References are one of the unsafe C++ elements that SaferCPlusPlus is intended to be used to replace [1].

> Create a vector. Push an element onto it. Call a method on that element that clears the vector and then calls another virtual method on itself, via the this pointer.

Yes, that series of operations is safe. A related example from the "msetl_example.cpp" file:

        typedef mse::mstd::vector<int> vint_type;
        mse::mstd::vector<vint_type> vvi;
        {
            vint_type vi;
            vi.push_back(5);
            vvi.push_back(vi);
        }
        auto vi_it = vvi[0].begin();
        vvi.clear();
        try {
            /* At this point, the vint_type object is cleared from vvi, but it has not been deallocated/destructed yet because it
            "knows" that there is an iterator, namely vi_it, that is still referencing it. At the moment, std::shared_ptrs are being
            used to achieve this. */
            auto value = (*vi_it); /* So this is actually ok. vi_it still points to a valid item. */
            assert(5 == value);
            vint_type vi2;
            vi_it = vi2.begin();
            /* The vint_type object that vi_it was originally pointing to is now deallocated/destructed, because vi_it no longer
            references it. */
        }
        catch (...) {
            /* At present, no exception will be thrown. We're still debating whether it'd be better to throw an exception though. */
        }
I agree with the gist though. This kind of thing should be prevented at compile time. Rust has an excellent static analyzer/enforcer built into its compiler. Arguably, it would be a service to the community to unbundle it from the Rust compiler and make it available for application to C++ code as well. Arguably.
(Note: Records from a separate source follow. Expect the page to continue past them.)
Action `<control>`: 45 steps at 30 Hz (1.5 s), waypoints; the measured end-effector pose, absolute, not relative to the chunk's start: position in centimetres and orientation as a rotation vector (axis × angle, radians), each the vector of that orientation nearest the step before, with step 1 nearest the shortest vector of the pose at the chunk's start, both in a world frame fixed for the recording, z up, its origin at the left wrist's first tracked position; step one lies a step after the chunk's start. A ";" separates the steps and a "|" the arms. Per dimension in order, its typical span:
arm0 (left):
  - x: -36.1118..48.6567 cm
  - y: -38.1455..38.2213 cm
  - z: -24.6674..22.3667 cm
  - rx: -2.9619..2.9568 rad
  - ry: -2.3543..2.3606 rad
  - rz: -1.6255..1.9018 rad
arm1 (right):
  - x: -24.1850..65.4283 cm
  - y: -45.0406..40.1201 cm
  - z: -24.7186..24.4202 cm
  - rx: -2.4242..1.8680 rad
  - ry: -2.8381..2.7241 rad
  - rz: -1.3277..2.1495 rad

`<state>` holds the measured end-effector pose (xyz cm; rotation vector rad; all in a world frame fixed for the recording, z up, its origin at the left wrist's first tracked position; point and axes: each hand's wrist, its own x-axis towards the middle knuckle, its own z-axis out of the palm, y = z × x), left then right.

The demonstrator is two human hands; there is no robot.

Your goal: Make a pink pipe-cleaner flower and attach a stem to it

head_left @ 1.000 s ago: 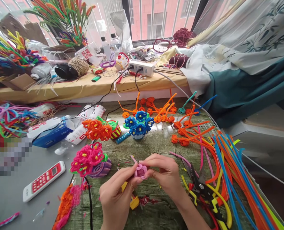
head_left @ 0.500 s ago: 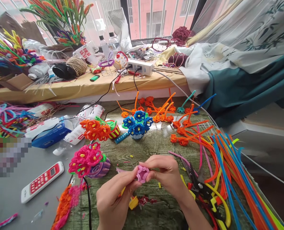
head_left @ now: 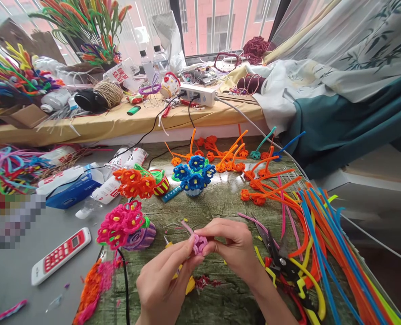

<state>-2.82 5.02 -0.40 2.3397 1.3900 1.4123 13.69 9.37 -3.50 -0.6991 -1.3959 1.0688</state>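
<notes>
Between my fingertips is a small pink pipe-cleaner flower (head_left: 200,245), its loops bunched in a ring and a loose tail pointing up and left. My left hand (head_left: 168,273) pinches its left side, while my right hand (head_left: 233,246) pinches the right side. Below them lies a yellow object (head_left: 190,285), partly hidden by my left hand, beside a tuft of dark red fuzz (head_left: 207,283). Scissors (head_left: 278,257) rest open-bladed on the table right of my right hand.
Pots of blue flowers (head_left: 194,176), orange flowers (head_left: 135,183) and magenta flowers (head_left: 122,225) stand ahead and left. Orange flower heads on stems (head_left: 254,180) lie behind. Loose pipe cleaners (head_left: 335,253) spread at right. A white phone handset (head_left: 61,256) lies on the grey surface at left.
The pink flower has turned and drawn into a tighter ring. Its loose tail now points up and left above my left fingers. Both hands stay in nearly the same place.
</notes>
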 end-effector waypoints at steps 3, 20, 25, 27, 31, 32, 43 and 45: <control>-2.7 5.0 -0.3 2.264 1.392 1.442 | 13.8 9.4 -3.6 -0.677 -1.363 1.166; -3.3 5.3 0.6 2.116 1.365 1.380 | 13.9 9.3 -3.6 -0.641 -1.597 1.208; -3.4 5.5 0.4 2.164 1.335 1.400 | 13.5 9.0 -3.7 -0.629 -1.550 1.148; -3.4 5.6 0.2 2.214 1.324 1.414 | 13.3 8.8 -3.9 -0.623 -1.525 1.132; -3.5 5.6 -0.2 2.305 1.301 1.417 | 13.2 8.6 -4.3 -0.617 -1.508 1.139; -3.5 5.5 -0.3 2.318 1.293 1.413 | 13.2 8.5 -4.4 -0.613 -1.516 1.135; -3.4 5.1 -0.6 2.521 1.368 1.190 | 12.9 8.5 -4.4 -0.656 -1.583 0.933; -3.5 5.1 -0.7 2.538 1.373 1.144 | 12.9 8.5 -4.2 -0.660 -1.615 0.882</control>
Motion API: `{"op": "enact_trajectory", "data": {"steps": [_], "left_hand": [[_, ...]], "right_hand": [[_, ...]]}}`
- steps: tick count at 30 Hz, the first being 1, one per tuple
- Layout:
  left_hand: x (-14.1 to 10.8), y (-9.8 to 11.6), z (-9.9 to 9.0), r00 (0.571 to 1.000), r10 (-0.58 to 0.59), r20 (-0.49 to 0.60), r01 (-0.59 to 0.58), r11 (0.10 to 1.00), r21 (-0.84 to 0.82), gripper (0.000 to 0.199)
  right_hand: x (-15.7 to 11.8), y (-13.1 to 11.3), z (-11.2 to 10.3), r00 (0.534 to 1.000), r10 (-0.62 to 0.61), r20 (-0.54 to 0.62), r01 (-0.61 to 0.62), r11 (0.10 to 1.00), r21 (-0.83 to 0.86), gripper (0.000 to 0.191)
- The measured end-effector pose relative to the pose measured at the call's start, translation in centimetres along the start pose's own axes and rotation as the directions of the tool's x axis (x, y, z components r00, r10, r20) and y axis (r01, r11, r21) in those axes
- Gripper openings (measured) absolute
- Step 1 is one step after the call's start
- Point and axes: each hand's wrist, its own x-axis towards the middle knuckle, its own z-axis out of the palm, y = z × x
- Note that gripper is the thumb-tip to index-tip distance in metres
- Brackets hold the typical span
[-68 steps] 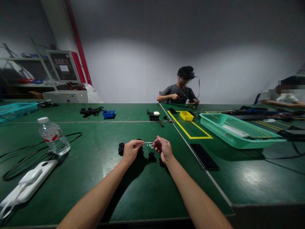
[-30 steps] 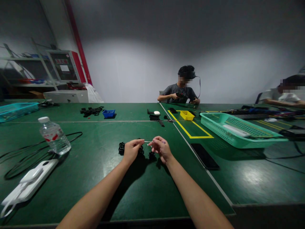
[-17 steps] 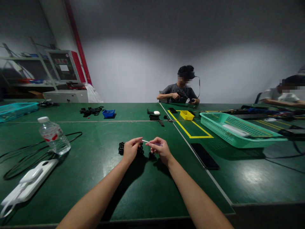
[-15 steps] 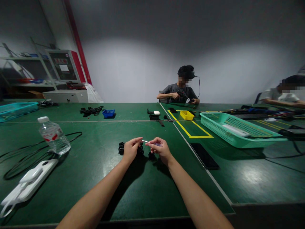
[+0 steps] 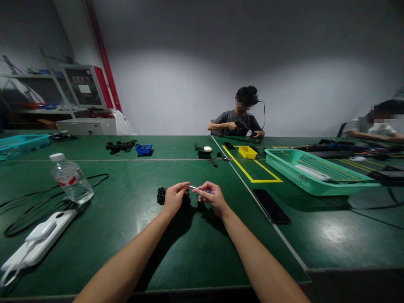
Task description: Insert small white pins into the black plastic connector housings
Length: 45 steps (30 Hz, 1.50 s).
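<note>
In my right hand (image 5: pixel 213 197) is a small screwdriver (image 5: pixel 193 187), its thin metal shaft pointing left and its purplish handle mostly covered by my fingers. My left hand (image 5: pixel 174 198) is closed in a pinch right at the shaft's tip; whatever it holds there is too small to make out. Black molded parts (image 5: pixel 161 195) are grouped on the table beside and partly behind my left hand. Another small black part (image 5: pixel 201 205) sits below the screwdriver, between my two hands.
A phone (image 5: pixel 270 206) and a green basket (image 5: pixel 315 172) lie to the right. Farther back are a yellow bin (image 5: pixel 247 152), a blue bin (image 5: pixel 144 150) and black pieces (image 5: pixel 120 146). A bottle (image 5: pixel 72 179) and white power strip (image 5: pixel 41 240) are left. A co-worker (image 5: pixel 238 115) sits opposite.
Almost nothing differs. My left fingertips and the screwdriver tip have shifted very slightly to the right; the things on the table have stayed put.
</note>
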Motion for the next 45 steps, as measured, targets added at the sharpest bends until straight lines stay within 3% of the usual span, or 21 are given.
{"op": "enact_trajectory", "data": {"steps": [27,45], "left_hand": [[0.0,-0.1,-0.1,0.999,0.041,-0.011,-0.04,0.995,0.089,0.028],[0.0,-0.3,0.0,1.0,0.005,-0.021,-0.004,0.999,0.032,0.032]], "right_hand": [[0.6,0.8,0.0,0.999,-0.019,-0.051,0.024,0.996,0.087,0.037],[0.5,1.2,-0.1,0.999,-0.023,-0.047,0.021,0.999,-0.031,0.038]]}}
> Accidentally share a vector between threads. Race push_back() and remove().

SaferCPlusPlus addresses the sharing of objects between asynchronous threads [2]. A particular shortcoming of C++ wrt to object sharing is that it doesn't have a notion of "deep const/immutability".

> Additionally, the pointer registration mechanism that that library uses has a runtime performance cost worse than a GC write barrier (because it incurs writes on reads).

Um, yeah, modern code should try to avoid the use of general pointers (and generally does). Most modern languages don't provide general pointers. SaferCPlusPlus makes them safe and slow (and available for easy porting of legacy code). When writing new code you would instead, when required, use one of the faster pointer types available in the library.

Don't interpret SaferCPlusPlus as an assertion that C++ is a uniformly better language than Rust or other modern languages. It's more of a suggestion that C++ and existing C++ code bases can be salvaged to a greater degree than one might think.

[1] http://www.codeproject.com/Articles/1093894/How-To-Safely-Pa...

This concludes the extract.